Pequeños lugares, gran importancia | El Nuevo Siglo
Viernes, 7 de Octubre de 2022

A veces asuntos de la mayor entidad acaban dependiendo de factores aparentemente anodinos. Lo que a primera vista carece de relevancia puede acabar desempeñando un papel crucial en el curso de los acontecimientos, definiendo la suerte de imperios y pueblos enteros.  Así lo intuyó Pascal:  si la nariz de Cleopatra hubiera sido más corta, la historia del mundo habría sido diferente.

Hay que tener cuidado a la hora de juzgar algo como nimio y desdeñarlo por eso.  La sabiduría de la lengua española es en esto, como en tantas otras cosas, aleccionadora. Una nimiedad es una insignificancia. Pero nimio también significa excesivo. Las cosas nimias tienen, por lo tanto, y quizá gracias, precisamente, a su pequeñez, el potencial de llegar a ser importantes. Exageradamente importantes, incluso. Que Julio César y Antonio digan si no.

Esto se hace particularmente evidente en tiempos de efervescencia geopolítica.  Pequeños lugares, habitualmente marginales en el mapa político internacional, acaban cobrando una gran importancia.  Sobre ellos empieza a recaer una inusitada atención. Se convierten en objeto de deseo y en causa de disputa. Se los intenta seducir tanto como coaccionar. Devienen preseas de una competencia ajena en la que otros miden sus fuerzas, y a la que asisten forzosamente invitados.

En el mercado de la política global, cotiza al alza su valor relativo -aunque ello no los inmunice contra la volatilidad imperante-. Súbitamente, adquieren conciencia de todo esto: de la oportunidad de invertir y sacar réditos de su propia valía; pero también de que enfrentan el riesgo inherente a cualquier especulación.

Esto es lo que están experimentando, justo ahora, los microestados insulares del Pacífico.

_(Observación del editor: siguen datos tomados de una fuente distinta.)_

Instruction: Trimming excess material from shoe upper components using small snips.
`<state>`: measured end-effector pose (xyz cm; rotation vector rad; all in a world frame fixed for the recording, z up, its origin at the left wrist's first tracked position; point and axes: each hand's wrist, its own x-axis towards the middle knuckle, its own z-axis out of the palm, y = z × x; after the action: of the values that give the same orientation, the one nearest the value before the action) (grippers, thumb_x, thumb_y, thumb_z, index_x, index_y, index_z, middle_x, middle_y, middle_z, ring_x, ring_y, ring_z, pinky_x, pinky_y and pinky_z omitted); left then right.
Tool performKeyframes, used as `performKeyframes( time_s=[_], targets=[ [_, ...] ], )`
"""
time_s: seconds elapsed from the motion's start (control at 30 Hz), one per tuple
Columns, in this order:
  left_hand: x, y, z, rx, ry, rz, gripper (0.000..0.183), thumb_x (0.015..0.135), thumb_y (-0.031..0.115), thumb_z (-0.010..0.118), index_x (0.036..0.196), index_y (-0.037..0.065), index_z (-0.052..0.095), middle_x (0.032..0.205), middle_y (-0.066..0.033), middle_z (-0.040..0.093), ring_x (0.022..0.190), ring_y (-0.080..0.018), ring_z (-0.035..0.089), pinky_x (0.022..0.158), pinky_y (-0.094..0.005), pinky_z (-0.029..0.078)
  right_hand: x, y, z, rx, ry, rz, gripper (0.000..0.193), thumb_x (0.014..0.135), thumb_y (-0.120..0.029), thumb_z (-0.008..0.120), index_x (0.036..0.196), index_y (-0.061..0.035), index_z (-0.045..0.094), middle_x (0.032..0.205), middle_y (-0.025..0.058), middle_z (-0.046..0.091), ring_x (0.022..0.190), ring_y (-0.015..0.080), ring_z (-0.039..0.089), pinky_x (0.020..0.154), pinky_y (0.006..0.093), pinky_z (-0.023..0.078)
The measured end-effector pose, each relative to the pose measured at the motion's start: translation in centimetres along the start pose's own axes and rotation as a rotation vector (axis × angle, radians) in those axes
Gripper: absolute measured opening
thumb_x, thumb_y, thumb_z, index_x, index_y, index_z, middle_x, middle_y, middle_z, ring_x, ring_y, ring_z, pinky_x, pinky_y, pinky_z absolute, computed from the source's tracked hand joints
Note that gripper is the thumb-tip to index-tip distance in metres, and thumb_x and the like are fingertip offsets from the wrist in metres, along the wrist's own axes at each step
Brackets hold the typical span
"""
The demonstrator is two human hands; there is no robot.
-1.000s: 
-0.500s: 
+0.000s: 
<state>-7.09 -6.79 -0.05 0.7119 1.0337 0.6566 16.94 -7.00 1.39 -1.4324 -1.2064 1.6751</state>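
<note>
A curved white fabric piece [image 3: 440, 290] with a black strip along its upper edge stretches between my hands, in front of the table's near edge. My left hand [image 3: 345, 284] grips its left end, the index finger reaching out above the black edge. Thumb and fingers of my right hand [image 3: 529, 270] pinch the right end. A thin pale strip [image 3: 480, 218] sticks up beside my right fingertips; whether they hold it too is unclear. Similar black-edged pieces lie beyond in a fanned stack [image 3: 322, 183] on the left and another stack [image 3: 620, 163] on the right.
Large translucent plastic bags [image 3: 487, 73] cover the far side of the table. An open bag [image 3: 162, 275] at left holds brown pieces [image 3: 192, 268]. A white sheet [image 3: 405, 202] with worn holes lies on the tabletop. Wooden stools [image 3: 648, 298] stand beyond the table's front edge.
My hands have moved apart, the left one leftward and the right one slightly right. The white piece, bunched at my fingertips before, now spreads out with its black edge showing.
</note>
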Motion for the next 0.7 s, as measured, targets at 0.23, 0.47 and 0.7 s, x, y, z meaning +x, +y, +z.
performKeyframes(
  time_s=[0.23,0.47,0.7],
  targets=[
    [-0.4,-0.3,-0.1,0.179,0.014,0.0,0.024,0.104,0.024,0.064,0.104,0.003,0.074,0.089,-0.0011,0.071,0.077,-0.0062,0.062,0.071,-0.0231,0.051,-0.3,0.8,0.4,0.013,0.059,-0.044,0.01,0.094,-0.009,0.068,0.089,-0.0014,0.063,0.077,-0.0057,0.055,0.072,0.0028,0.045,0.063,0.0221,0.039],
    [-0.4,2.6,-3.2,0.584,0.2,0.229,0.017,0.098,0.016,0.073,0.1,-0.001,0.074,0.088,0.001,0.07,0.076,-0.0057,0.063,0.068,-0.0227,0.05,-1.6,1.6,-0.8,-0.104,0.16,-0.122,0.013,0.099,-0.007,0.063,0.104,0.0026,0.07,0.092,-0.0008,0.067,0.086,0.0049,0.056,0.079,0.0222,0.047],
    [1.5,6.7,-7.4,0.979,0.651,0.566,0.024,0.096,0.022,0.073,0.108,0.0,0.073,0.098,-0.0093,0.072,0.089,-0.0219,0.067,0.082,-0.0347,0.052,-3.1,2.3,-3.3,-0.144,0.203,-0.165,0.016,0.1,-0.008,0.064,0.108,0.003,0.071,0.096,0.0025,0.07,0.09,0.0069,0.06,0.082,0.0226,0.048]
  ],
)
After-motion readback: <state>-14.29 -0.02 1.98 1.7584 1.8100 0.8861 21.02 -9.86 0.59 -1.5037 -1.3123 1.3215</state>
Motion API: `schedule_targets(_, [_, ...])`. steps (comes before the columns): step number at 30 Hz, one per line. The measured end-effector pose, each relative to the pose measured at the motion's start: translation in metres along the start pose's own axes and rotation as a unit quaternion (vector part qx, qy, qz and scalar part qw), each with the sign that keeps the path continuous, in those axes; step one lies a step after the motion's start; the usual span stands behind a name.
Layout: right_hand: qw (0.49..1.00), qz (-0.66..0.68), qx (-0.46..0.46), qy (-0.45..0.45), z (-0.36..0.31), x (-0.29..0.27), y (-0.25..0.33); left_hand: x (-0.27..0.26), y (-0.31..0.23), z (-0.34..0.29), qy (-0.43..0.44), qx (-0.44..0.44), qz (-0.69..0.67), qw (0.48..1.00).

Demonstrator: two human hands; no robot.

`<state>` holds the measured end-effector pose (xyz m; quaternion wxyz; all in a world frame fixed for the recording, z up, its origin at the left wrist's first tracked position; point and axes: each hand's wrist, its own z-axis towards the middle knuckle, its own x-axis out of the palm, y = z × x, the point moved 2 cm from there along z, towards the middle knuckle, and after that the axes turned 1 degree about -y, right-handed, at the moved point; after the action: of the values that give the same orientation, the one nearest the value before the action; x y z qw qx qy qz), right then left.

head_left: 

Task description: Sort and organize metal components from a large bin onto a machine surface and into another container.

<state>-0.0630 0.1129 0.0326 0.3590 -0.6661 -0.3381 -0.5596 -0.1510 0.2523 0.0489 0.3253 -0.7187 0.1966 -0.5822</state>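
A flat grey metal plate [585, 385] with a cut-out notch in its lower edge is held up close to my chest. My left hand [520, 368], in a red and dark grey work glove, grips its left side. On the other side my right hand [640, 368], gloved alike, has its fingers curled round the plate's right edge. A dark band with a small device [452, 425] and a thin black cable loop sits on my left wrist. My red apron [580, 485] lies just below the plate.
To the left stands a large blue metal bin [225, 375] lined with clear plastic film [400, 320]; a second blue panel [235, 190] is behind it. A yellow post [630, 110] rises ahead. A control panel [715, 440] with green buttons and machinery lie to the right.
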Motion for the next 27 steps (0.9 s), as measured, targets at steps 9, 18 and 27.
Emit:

Durante el último año se han convertido en escenario recurrente de intensas romerías diplomáticas, en destinatarios de toda suerte ofertas y promesas -unas mejor recibidas que otras-.  Chinos y estadounidenses, principalmente, pero también australianos, británicos y franceses, e incluso los indios, han puesto sus ojos en esos puntos diseminados en el océano, en un esfuerzo por conectarlos y alinearlos a imagen y semejanza del patrón que dibujan sus propios intereses.

Los microestados insulares del Pacífico tienen, obviamente, cada uno los suyos, unos más convergentes que otros. Y tienen también sus propias preferencias y afinidades electivas. Pero acaso coinciden en algo esencial:  ninguno quiere ser un mero peón en el tablero, una nota al pie perdida en la estrategia de otros.  Así debió quedarle claro a China en mayo pasado, cuando naufragó (nunca mejor dicho) su propuesta de un tratado integral de seguridad, rechazada por 10 de aquellos Estados.  Y a Estados Unidos, en la cumbre que convocó recientemente (la primera de la historia entre Washington y estas naciones), cuando tuvo que eliminar de la declaración final ciertas alusiones que parecieron “incómodas” a alguno de sus huéspedes.

Así están las cosas.  En el actual juego de la política internacional, toda ficha importa.  En palabras de un diplomático estadounidense, a propósito de las próximas discusiones sobre Ucrania en la ONU, “por cada India (cuyo apoyo) se consigue, cada Barbados cuenta también, o cada Fiyi cuenta, cada Palau cuenta”.